Go through the records below and copy out every line that contains the word "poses".

(Beginning of WORKING DATA)

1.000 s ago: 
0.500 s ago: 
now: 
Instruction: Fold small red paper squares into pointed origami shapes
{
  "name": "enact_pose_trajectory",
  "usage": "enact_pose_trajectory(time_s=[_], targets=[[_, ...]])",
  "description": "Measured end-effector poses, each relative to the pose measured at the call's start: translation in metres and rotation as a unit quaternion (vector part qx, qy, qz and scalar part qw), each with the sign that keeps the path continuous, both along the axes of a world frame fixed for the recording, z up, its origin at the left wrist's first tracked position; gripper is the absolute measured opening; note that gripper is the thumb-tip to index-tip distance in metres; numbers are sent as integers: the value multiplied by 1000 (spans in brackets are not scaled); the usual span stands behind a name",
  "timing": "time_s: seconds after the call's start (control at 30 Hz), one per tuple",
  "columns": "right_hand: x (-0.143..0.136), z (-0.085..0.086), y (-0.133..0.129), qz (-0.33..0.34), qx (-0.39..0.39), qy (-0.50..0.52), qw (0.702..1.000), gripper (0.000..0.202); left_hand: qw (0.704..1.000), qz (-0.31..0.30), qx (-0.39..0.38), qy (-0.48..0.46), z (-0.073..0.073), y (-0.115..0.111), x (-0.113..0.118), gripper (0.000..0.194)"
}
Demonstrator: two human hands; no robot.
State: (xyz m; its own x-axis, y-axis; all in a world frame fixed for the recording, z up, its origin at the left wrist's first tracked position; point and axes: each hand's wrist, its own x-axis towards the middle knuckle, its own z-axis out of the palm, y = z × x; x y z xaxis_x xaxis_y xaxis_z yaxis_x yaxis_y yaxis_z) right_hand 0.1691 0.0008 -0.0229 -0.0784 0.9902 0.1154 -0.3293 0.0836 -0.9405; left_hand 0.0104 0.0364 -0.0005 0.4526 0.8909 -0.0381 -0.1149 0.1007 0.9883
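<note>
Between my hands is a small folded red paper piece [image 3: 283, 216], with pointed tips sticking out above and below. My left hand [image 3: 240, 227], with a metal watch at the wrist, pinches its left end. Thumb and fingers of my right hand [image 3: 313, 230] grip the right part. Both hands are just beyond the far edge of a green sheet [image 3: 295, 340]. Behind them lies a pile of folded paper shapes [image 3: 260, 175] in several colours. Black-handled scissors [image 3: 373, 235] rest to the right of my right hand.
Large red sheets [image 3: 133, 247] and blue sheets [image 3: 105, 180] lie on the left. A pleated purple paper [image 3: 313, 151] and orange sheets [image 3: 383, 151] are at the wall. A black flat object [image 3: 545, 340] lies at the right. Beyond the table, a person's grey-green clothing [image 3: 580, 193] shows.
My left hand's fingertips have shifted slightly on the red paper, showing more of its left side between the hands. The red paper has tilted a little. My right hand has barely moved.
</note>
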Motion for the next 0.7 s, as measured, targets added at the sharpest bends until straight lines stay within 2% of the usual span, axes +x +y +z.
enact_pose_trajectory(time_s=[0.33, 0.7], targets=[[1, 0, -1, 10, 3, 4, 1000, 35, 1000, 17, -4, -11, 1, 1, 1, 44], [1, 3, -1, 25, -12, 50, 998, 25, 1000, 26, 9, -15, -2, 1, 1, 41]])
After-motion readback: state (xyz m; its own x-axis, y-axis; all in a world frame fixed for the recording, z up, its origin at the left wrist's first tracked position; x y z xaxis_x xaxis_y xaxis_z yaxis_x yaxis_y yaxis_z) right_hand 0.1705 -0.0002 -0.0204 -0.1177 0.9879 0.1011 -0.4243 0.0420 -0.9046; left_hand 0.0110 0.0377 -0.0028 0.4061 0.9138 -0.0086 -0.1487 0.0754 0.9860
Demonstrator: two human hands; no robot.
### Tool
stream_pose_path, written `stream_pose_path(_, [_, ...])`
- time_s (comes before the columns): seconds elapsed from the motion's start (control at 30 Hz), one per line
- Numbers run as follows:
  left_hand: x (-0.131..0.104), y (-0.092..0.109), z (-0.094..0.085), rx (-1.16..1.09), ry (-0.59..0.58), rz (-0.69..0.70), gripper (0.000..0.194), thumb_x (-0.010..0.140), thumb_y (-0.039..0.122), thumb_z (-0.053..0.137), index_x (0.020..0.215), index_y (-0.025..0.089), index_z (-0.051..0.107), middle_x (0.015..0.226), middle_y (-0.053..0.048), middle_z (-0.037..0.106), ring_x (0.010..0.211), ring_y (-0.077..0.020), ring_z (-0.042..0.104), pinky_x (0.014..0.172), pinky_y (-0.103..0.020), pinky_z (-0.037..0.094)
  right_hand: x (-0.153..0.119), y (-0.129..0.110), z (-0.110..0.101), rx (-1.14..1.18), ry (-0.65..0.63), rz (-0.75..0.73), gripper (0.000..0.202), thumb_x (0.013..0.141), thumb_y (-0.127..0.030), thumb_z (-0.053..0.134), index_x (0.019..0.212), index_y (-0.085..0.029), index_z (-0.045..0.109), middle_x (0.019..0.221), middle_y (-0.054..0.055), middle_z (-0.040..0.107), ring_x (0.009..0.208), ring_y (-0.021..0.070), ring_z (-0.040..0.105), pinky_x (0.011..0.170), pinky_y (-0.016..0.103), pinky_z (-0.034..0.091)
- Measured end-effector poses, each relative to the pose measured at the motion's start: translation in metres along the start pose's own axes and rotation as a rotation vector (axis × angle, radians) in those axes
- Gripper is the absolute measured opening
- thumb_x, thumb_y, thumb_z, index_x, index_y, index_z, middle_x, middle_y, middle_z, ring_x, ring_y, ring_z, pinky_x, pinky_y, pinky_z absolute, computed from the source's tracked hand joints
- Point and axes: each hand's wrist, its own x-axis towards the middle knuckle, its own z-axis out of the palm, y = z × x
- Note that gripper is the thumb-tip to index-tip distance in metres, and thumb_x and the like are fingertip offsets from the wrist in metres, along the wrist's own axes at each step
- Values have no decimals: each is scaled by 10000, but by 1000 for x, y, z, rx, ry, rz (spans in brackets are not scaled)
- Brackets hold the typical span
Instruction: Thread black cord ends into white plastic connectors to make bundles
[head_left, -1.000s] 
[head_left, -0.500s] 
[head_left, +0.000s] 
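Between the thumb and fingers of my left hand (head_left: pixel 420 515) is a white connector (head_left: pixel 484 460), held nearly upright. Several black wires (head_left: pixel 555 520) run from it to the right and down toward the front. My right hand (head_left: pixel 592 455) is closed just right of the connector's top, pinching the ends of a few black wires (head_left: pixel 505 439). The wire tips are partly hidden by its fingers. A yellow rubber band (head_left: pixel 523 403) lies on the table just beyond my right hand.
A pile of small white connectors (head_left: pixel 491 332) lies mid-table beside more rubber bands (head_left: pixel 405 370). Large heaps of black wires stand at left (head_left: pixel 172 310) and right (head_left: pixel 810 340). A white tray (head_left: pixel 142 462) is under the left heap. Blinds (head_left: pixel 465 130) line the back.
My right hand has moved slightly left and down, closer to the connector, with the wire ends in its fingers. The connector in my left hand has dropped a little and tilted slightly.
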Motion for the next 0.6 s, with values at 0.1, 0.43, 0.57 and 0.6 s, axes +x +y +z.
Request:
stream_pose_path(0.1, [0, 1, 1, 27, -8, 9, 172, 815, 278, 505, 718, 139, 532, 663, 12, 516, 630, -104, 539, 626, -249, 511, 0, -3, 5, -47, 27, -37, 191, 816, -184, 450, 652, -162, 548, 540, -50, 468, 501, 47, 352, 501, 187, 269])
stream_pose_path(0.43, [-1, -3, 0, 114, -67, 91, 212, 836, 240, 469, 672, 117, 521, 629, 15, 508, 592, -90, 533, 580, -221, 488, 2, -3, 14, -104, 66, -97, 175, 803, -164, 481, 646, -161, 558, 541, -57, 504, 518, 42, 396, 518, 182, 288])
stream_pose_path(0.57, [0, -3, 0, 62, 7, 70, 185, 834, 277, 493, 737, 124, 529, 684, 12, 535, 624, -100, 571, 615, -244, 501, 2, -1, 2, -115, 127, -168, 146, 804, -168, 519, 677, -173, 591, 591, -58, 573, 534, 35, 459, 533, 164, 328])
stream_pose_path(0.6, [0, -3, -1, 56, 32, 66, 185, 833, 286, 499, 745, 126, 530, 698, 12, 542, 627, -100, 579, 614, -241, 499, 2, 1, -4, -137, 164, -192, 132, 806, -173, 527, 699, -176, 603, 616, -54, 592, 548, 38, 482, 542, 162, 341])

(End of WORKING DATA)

→ TASK ANSWER:
  "description": "Measured end-effector poses, each relative to the pose measured at the call's start: translation in metres and rotation as a unit quaternion (vector part qx, qy, qz and scalar part qw), each with the sign that keeps the path continuous, both along the axes of a world frame fixed for the recording, z up, its origin at the left wrist's first tracked position; gripper is the absolute measured opening; note that gripper is the thumb-tip to index-tip distance in metres; numbers are sent as integers: the value multiplied by 1000 (spans in brackets are not scaled); the usual span stands behind a name",
- Measured end-effector poses, each relative to the pose measured at the motion's start: translation in metres along the start pose's own axes and rotation as a rotation vector (axis × angle, radians) in those axes

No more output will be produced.